## What is needed
Every entry that follows should be output again, word for word.

----------

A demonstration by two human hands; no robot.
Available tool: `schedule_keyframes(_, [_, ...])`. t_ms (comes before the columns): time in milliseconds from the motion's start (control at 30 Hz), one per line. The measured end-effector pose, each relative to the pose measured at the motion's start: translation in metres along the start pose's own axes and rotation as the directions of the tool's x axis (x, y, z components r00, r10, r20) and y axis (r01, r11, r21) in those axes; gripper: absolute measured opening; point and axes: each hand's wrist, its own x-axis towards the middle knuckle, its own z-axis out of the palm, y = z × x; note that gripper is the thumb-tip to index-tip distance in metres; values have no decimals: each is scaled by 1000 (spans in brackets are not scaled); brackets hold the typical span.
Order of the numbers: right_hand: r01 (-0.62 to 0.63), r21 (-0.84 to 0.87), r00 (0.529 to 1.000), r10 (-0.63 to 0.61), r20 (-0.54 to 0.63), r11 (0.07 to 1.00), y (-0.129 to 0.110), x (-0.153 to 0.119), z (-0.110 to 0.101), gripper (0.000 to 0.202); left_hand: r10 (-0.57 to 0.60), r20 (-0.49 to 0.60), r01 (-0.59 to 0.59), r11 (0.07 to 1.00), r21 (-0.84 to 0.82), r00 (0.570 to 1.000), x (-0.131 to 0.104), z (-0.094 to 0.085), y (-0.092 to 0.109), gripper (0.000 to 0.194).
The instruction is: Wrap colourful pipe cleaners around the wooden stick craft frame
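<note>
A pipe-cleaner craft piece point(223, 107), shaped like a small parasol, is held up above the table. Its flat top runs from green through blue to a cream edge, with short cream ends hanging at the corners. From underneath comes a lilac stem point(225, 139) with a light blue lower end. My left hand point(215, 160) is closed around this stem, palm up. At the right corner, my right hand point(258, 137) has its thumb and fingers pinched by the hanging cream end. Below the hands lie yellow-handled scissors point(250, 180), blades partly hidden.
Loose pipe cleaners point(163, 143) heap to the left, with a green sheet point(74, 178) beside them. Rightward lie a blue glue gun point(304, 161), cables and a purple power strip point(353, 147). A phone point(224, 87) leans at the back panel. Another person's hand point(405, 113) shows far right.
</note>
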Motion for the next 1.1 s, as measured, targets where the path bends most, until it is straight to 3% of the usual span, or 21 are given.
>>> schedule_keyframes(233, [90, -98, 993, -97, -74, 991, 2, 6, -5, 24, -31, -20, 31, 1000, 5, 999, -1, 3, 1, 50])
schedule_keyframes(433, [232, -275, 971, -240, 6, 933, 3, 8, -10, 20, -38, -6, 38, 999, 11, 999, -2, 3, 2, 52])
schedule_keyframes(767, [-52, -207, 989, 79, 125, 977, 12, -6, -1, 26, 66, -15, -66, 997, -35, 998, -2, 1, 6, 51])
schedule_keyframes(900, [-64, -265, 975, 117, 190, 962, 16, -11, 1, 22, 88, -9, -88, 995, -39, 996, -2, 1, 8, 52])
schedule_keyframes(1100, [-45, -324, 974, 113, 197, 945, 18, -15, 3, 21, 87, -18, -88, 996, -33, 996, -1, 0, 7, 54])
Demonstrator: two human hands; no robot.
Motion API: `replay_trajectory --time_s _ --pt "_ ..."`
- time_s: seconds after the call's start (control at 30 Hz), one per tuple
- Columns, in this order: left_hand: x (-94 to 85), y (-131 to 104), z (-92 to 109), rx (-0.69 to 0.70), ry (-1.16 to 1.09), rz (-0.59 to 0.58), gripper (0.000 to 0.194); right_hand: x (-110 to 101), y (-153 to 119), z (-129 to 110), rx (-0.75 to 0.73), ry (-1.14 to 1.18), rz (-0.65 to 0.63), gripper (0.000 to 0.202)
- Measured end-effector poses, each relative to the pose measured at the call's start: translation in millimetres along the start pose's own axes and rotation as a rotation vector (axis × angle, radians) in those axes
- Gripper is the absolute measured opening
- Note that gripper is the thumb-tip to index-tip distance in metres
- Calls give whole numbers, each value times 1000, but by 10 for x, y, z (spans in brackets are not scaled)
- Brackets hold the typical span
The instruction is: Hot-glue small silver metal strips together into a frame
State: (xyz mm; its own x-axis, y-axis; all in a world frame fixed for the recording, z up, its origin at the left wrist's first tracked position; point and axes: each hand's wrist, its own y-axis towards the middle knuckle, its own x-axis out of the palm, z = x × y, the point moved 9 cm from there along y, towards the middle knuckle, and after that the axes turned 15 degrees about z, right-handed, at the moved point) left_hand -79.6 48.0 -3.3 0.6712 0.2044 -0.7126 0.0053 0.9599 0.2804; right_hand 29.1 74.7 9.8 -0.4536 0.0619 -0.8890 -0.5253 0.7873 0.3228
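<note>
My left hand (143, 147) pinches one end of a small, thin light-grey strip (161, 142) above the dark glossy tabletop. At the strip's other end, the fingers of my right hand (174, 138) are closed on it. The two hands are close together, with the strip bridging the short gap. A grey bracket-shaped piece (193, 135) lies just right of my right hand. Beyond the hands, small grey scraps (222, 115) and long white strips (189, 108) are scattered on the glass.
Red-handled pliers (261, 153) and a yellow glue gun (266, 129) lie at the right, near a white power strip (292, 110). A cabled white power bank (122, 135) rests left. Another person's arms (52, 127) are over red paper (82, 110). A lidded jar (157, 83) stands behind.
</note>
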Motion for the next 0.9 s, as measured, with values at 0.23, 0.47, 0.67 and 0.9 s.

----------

## Task result
A demonstration by two human hands; no robot.
Available tool: `schedule_keyframes(_, [_, ...])`. t_ms (comes before the columns): time in milliseconds from the motion's start (control at 30 Hz), one per line. The measured end-effector pose, each relative to the pose measured at the motion's start: translation in metres along the start pose's own axes and rotation as the directions of the tool's x axis (x, y, z components r00, r10, r20) and y axis (r01, r11, r21) in those axes; gripper: absolute measured opening; point and axes: each hand's wrist, its own x-axis towards the middle knuckle, its own z-axis out of the palm, y = z × x; note that gripper is the thumb-tip to index-tip distance in metres; values have no decimals: each is scaled by 1000 (spans in brackets are not scaled); brackets hold the typical span.
Order of the numbers: right_hand: r01 (-0.62 to 0.63), r21 (-0.84 to 0.87), r00 (0.529 to 1.000), r10 (-0.63 to 0.61), r20 (-0.54 to 0.63), r11 (0.07 to 1.00), y (-0.129 to 0.110), x (-0.153 to 0.119), z (-0.110 to 0.101), gripper (0.000 to 0.202); left_hand: r10 (-0.57 to 0.60), r20 (-0.49 to 0.60), r01 (-0.59 to 0.59), r11 (0.07 to 1.00), r21 (-0.84 to 0.82), r00 (0.570 to 1.000), x (-0.131 to 0.104), z (-0.094 to 0.085), y (-0.092 to 0.109), gripper (0.000 to 0.194).
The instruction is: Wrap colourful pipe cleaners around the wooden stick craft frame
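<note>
A pipe-cleaner craft piece point(223, 107), shaped like a small parasol, is held up above the table. Its flat top runs from green through blue to a cream edge, with short cream ends hanging at the corners. From underneath comes a lilac stem point(225, 139) with a light blue lower end. My left hand point(215, 160) is closed around this stem, palm up. At the right corner, my right hand point(258, 137) has its thumb and fingers pinched by the hanging cream end. Below the hands lie yellow-handled scissors point(250, 180), blades partly hidden.
Loose pipe cleaners point(163, 143) heap to the left, with a green sheet point(74, 178) beside them. Rightward lie a blue glue gun point(304, 161), cables and a purple power strip point(353, 147). A phone point(224, 87) leans at the back panel. Another person's hand point(405, 113) shows far right.
</note>
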Motion for the next 1.1 s, as measured, targets where the path bends most, until it is straight to 3% of the usual span, or 21 are given.
>>> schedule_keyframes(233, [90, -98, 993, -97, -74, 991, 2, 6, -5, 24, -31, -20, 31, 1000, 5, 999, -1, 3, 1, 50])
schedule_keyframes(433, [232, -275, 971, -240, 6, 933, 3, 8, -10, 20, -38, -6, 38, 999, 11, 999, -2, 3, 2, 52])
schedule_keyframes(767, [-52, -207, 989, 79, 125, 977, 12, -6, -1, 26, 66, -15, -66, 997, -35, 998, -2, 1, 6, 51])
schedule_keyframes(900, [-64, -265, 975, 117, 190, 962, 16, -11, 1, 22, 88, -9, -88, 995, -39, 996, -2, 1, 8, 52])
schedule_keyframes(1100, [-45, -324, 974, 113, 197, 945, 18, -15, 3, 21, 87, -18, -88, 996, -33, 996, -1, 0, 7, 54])
Demonstrator: two human hands; no robot.
Motion API: `replay_trajectory --time_s _ --pt "_ ..."`
- time_s: seconds after the call's start (control at 30 Hz), one per tuple
- Columns, in this order: left_hand: x (-94 to 85), y (-131 to 104), z (-92 to 109), rx (-0.69 to 0.70), ry (-1.16 to 1.09), rz (-0.59 to 0.58), gripper (0.000 to 0.194); right_hand: x (-110 to 101), y (-153 to 119), z (-129 to 110), rx (-0.75 to 0.73), ry (-1.14 to 1.18), rz (-0.65 to 0.63), gripper (0.000 to 0.202)
- Measured end-effector poses, each relative to the pose measured at the call's start: translation in millimetres along the start pose's own axes and rotation as a rotation vector (axis × angle, radians) in those axes
- Gripper is the absolute measured opening
- Note that gripper is the thumb-tip to index-tip distance in metres
- Calls give whole numbers, each value times 1000, but by 10 for x, y, z (spans in brackets are not scaled)
- Brackets hold the typical span
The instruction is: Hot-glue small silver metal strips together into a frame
State: (xyz mm; its own x-axis, y-axis; all in a world frame fixed for the recording, z up, its origin at the left wrist's first tracked position; point and axes: each hand's wrist, its own y-axis towards the middle knuckle, its own x-axis out of the palm, z = x × y, the point moved 9 cm from there along y, towards the middle knuckle, and after that the axes turned 15 degrees about z, right-handed, at the moved point) left_hand -79.6 48.0 -3.3 0.6712 0.2044 -0.7126 0.0053 0.9599 0.2804; right_hand 29.1 74.7 9.8 -0.4536 0.0619 -0.8890 -0.5253 0.7873 0.3228
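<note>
My left hand (143, 147) pinches one end of a small, thin light-grey strip (161, 142) above the dark glossy tabletop. At the strip's other end, the fingers of my right hand (174, 138) are closed on it. The two hands are close together, with the strip bridging the short gap. A grey bracket-shaped piece (193, 135) lies just right of my right hand. Beyond the hands, small grey scraps (222, 115) and long white strips (189, 108) are scattered on the glass.
Red-handled pliers (261, 153) and a yellow glue gun (266, 129) lie at the right, near a white power strip (292, 110). A cabled white power bank (122, 135) rests left. Another person's arms (52, 127) are over red paper (82, 110). A lidded jar (157, 83) stands behind.
</note>
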Motion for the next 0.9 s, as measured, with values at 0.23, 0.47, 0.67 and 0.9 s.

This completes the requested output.